■ **Action item**: What is needed is the number of lines below that contain the word "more", with no other output.

---- Source material

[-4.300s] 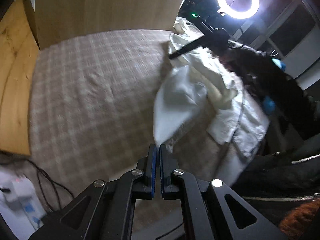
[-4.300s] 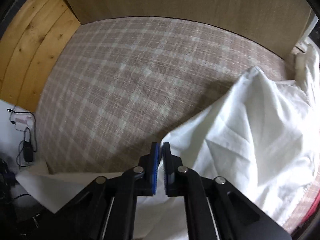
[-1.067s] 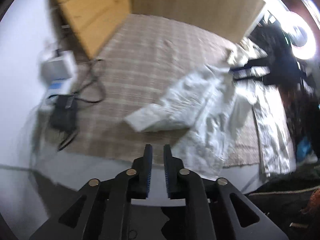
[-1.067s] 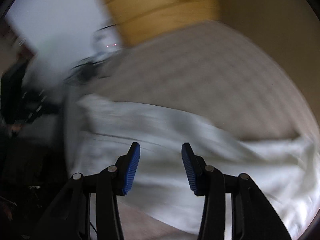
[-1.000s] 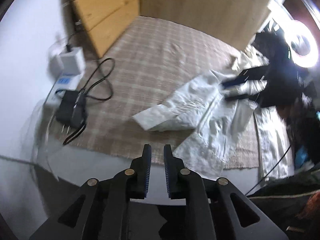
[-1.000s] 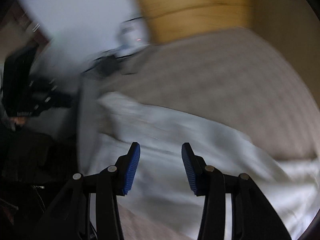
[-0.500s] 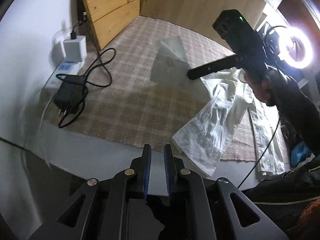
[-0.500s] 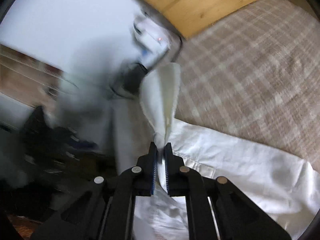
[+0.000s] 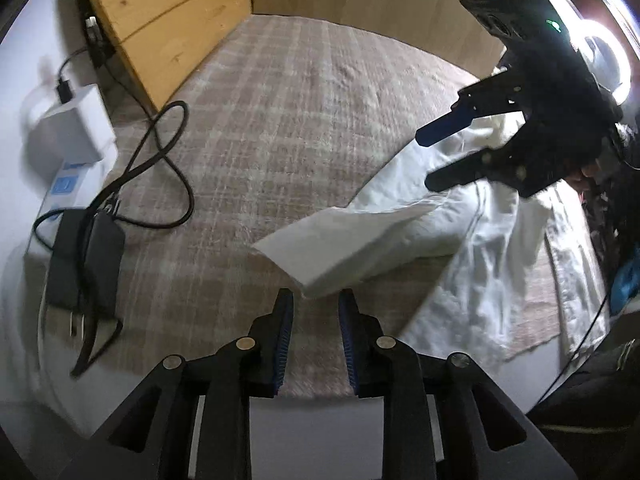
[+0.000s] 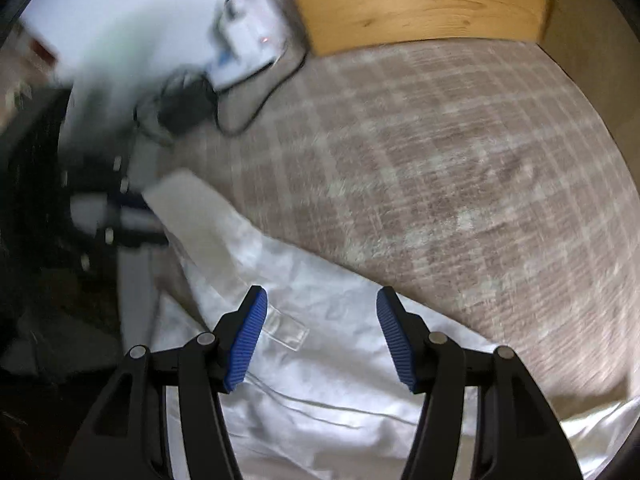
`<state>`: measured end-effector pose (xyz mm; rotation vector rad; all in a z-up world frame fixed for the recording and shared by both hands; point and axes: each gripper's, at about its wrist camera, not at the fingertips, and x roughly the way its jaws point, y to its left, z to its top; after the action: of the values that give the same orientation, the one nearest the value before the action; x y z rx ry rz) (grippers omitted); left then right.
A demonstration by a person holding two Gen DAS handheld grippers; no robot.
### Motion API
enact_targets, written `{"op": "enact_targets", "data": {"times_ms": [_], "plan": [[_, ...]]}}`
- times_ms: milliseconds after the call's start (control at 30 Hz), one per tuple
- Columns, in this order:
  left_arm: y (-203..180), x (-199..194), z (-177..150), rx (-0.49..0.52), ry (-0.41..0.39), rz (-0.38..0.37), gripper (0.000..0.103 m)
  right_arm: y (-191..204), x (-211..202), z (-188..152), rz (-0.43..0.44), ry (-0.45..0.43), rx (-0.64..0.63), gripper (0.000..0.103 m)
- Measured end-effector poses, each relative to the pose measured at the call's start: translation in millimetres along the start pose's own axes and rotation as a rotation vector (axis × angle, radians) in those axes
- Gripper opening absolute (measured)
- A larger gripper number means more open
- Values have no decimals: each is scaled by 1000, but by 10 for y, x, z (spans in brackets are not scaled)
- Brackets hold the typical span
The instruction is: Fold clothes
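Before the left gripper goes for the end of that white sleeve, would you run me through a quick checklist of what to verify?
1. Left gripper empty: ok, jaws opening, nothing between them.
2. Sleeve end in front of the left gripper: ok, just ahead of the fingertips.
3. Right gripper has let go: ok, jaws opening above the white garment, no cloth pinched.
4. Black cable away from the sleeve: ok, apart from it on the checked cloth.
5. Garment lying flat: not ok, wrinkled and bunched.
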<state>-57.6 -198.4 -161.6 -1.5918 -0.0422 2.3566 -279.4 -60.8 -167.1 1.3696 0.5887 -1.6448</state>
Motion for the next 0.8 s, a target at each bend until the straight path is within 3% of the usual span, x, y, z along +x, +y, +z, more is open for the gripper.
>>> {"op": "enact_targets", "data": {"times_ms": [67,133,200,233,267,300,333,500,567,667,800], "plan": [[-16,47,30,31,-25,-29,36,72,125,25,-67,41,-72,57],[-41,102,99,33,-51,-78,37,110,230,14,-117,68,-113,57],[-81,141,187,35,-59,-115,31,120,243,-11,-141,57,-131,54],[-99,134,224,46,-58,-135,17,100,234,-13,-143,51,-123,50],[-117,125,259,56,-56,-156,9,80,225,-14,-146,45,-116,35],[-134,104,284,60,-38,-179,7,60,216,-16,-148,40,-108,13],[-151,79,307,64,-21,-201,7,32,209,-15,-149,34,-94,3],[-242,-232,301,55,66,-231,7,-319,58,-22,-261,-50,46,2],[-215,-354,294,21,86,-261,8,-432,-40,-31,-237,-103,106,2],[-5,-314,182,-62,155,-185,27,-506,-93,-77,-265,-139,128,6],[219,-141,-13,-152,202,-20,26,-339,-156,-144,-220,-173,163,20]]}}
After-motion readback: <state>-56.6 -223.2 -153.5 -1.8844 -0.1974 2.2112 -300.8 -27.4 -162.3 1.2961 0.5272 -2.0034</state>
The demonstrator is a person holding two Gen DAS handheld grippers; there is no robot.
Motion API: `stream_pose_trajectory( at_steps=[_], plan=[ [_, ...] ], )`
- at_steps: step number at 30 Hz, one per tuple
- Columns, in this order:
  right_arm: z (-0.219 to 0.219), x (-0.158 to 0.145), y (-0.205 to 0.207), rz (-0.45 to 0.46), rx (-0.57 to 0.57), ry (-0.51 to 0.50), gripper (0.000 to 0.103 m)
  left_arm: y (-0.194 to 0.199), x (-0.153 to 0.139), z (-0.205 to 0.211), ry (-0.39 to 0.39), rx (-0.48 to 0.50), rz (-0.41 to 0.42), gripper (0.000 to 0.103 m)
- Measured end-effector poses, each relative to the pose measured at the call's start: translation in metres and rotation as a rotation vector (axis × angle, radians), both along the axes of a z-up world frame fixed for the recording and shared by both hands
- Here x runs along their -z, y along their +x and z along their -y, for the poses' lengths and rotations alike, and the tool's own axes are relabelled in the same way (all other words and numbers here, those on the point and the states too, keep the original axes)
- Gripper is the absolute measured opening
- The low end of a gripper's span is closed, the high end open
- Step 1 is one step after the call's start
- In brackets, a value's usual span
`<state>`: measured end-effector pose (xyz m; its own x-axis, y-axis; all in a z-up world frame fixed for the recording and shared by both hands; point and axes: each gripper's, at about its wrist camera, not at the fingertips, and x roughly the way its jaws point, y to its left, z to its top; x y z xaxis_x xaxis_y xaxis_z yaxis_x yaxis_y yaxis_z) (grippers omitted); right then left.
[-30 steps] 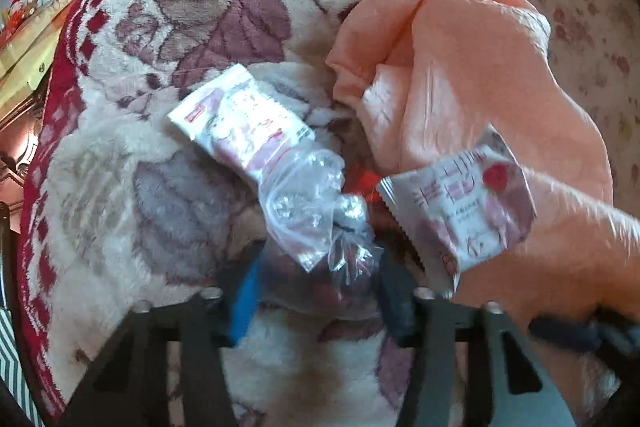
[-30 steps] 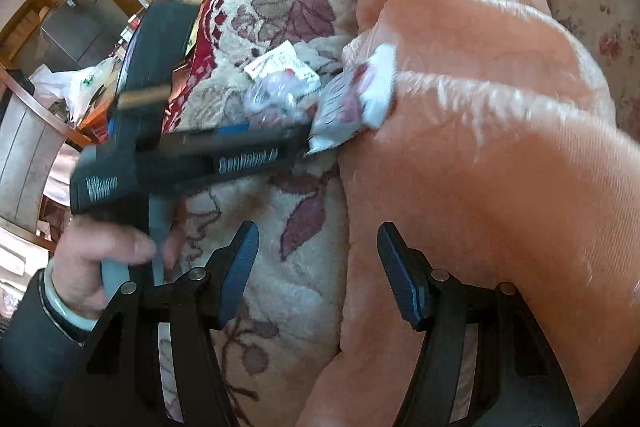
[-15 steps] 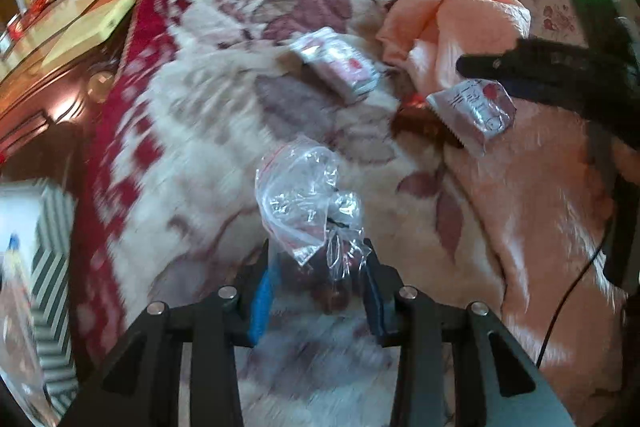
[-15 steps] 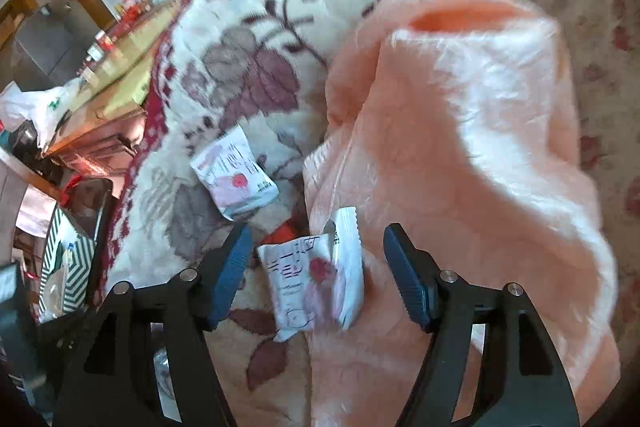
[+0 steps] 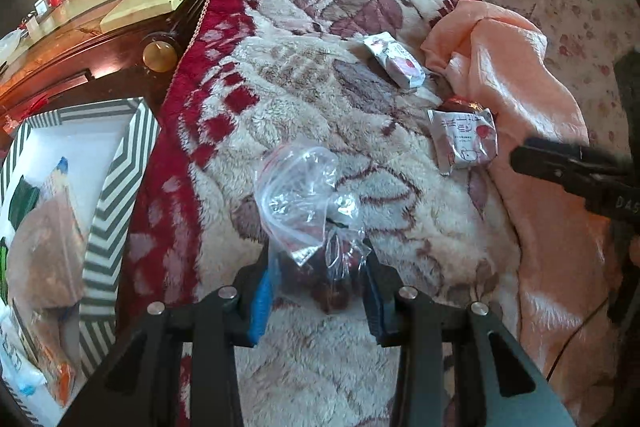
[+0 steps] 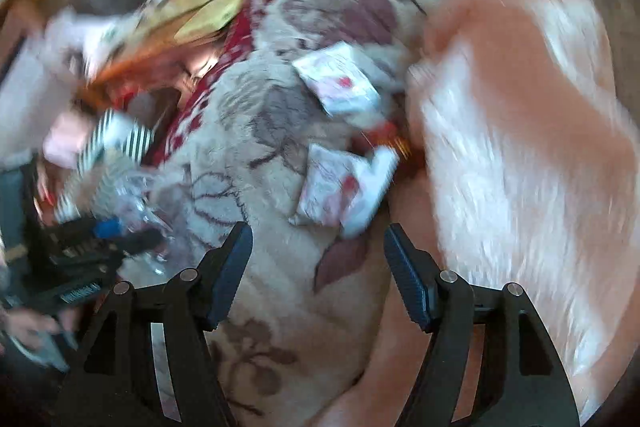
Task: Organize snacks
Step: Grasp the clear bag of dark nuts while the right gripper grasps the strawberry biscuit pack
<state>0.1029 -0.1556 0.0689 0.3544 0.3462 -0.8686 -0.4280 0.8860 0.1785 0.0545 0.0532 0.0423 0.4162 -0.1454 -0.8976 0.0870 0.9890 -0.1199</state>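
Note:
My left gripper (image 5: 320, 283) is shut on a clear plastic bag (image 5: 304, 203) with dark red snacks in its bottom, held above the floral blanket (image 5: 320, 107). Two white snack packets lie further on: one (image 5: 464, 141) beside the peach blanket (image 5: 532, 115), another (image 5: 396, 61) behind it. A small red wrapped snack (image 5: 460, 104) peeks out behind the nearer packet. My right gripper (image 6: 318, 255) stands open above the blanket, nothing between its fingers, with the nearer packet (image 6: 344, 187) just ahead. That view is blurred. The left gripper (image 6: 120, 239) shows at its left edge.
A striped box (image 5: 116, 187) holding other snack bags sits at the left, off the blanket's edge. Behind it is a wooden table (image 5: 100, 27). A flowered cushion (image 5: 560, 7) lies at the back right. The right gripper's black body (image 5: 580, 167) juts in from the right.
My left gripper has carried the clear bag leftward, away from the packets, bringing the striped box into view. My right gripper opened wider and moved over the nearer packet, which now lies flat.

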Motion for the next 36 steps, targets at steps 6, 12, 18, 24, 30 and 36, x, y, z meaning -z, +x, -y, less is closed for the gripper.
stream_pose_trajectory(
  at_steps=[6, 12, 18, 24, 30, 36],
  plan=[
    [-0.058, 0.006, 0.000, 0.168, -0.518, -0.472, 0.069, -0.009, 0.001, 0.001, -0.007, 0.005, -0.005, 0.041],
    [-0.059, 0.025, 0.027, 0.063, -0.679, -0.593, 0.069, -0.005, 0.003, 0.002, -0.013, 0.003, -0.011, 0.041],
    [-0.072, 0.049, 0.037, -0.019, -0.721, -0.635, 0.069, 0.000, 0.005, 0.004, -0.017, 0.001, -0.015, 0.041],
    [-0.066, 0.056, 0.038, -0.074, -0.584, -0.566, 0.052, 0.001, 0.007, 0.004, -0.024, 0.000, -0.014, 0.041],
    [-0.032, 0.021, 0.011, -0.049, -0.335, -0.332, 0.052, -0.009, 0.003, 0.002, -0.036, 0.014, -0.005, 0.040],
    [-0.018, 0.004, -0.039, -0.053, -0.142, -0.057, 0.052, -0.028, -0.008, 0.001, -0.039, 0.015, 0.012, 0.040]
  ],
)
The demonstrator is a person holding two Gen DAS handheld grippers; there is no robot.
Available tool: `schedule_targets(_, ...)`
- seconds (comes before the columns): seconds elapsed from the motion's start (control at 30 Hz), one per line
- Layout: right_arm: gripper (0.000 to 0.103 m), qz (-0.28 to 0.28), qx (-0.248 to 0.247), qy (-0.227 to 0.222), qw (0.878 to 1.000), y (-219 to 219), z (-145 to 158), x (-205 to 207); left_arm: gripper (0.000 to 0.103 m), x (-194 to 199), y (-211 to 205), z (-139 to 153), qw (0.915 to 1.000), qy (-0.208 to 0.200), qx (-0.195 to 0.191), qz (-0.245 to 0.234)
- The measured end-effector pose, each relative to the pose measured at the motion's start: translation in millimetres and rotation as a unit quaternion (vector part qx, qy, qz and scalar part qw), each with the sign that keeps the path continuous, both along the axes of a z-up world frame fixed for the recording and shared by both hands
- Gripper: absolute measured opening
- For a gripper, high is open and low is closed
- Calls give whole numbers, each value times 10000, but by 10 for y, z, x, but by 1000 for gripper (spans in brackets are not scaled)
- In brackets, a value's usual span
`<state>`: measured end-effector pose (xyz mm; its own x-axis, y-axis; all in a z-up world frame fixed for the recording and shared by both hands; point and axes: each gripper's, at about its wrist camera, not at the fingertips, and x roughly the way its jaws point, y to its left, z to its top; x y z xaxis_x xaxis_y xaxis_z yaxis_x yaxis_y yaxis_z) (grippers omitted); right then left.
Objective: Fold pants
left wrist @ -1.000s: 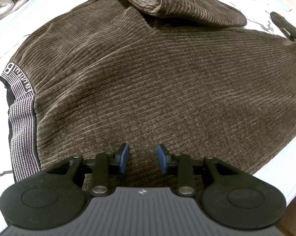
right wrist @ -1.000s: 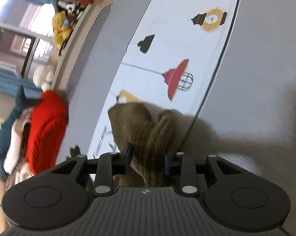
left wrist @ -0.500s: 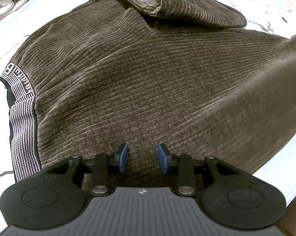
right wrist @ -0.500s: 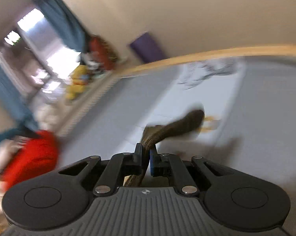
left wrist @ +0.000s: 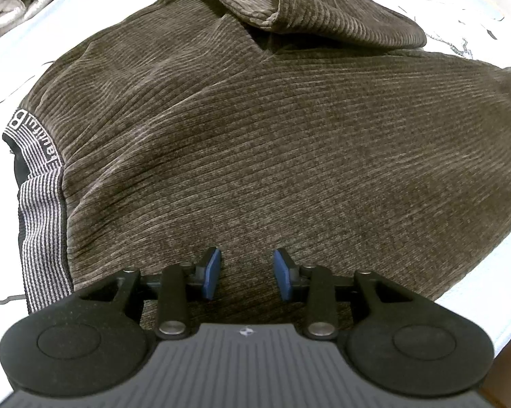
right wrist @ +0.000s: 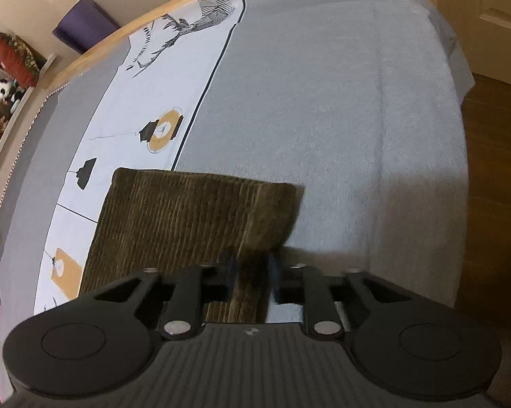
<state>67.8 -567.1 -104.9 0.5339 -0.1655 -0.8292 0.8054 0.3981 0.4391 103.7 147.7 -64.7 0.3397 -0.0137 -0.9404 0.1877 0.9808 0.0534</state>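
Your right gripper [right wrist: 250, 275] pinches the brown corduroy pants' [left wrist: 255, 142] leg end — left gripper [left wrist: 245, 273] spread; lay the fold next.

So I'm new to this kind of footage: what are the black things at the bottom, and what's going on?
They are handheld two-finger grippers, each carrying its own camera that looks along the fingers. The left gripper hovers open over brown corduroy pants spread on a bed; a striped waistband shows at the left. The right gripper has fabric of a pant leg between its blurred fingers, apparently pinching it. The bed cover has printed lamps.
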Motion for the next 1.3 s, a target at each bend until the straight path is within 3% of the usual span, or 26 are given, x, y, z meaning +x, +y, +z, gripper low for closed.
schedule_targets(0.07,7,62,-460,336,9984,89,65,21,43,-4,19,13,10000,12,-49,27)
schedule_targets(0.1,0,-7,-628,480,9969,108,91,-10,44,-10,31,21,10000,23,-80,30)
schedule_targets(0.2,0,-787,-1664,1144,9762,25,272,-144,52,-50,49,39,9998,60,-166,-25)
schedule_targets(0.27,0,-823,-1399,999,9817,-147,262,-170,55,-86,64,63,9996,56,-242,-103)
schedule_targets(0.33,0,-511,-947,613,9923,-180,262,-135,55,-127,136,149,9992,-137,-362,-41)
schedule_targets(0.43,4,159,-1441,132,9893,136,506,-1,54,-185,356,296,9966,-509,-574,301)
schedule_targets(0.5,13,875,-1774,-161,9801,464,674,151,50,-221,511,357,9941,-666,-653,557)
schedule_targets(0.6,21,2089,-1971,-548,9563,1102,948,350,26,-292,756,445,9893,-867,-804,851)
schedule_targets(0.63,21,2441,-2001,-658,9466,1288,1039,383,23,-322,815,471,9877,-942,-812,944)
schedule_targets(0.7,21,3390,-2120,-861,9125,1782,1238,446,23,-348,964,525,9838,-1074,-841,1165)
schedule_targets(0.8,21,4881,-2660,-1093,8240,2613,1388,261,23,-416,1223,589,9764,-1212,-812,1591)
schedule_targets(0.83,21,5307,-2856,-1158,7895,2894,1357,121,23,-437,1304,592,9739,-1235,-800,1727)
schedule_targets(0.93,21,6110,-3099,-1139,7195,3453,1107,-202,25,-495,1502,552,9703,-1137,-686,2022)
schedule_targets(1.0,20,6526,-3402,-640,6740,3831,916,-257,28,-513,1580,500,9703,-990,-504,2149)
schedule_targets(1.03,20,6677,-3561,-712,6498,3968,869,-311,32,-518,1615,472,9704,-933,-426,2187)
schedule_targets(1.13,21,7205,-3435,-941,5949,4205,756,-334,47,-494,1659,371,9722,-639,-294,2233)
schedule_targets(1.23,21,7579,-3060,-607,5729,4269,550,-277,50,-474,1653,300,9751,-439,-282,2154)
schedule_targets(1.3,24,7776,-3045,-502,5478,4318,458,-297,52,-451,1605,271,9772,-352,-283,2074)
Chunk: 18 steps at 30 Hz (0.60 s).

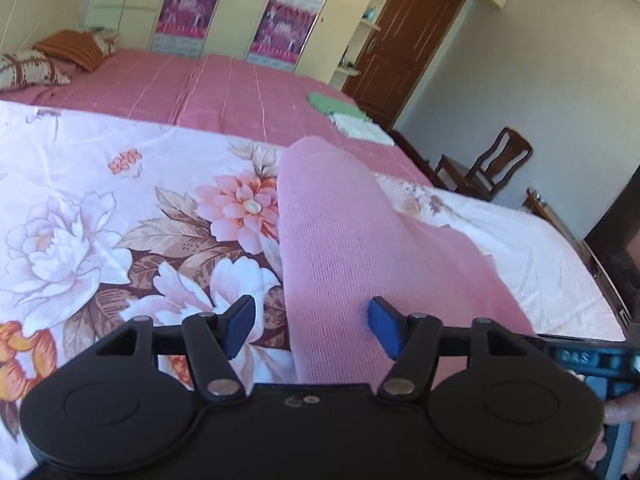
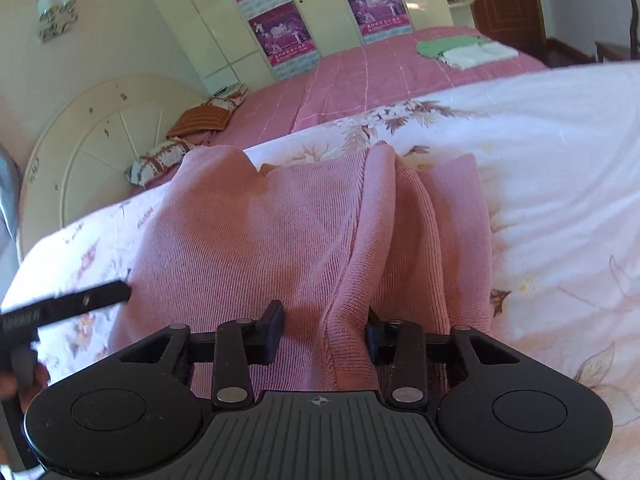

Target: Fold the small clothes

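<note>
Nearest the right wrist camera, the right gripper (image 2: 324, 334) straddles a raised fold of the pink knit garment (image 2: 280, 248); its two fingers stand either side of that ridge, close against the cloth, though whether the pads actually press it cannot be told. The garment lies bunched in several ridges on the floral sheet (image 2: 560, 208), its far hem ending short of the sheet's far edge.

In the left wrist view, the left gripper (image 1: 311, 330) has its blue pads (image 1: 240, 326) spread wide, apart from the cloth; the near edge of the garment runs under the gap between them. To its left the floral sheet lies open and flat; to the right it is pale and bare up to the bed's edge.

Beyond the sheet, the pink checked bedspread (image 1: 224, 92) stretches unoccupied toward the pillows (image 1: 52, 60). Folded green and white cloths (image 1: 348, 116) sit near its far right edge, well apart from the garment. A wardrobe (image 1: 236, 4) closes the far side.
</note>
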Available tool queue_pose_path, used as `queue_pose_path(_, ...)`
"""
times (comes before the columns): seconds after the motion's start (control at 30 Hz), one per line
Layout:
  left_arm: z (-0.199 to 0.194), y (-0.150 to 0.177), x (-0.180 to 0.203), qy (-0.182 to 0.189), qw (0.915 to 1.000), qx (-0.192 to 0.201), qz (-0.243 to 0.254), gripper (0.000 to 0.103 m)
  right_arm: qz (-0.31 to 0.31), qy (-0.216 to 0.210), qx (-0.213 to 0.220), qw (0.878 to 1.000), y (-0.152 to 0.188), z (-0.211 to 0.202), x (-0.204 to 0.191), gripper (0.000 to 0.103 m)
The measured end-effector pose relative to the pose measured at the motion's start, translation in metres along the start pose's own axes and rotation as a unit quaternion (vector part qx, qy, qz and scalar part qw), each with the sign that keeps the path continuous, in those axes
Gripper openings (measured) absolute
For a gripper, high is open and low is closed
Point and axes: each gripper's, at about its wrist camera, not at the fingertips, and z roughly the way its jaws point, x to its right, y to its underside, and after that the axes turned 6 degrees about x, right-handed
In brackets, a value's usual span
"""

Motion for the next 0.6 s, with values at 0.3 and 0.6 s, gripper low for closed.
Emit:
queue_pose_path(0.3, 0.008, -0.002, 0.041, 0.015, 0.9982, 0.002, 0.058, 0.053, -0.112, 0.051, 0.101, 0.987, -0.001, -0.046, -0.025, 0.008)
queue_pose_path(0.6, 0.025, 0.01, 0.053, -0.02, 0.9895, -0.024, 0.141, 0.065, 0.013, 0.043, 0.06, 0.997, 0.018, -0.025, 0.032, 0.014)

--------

■ **Written response**: 2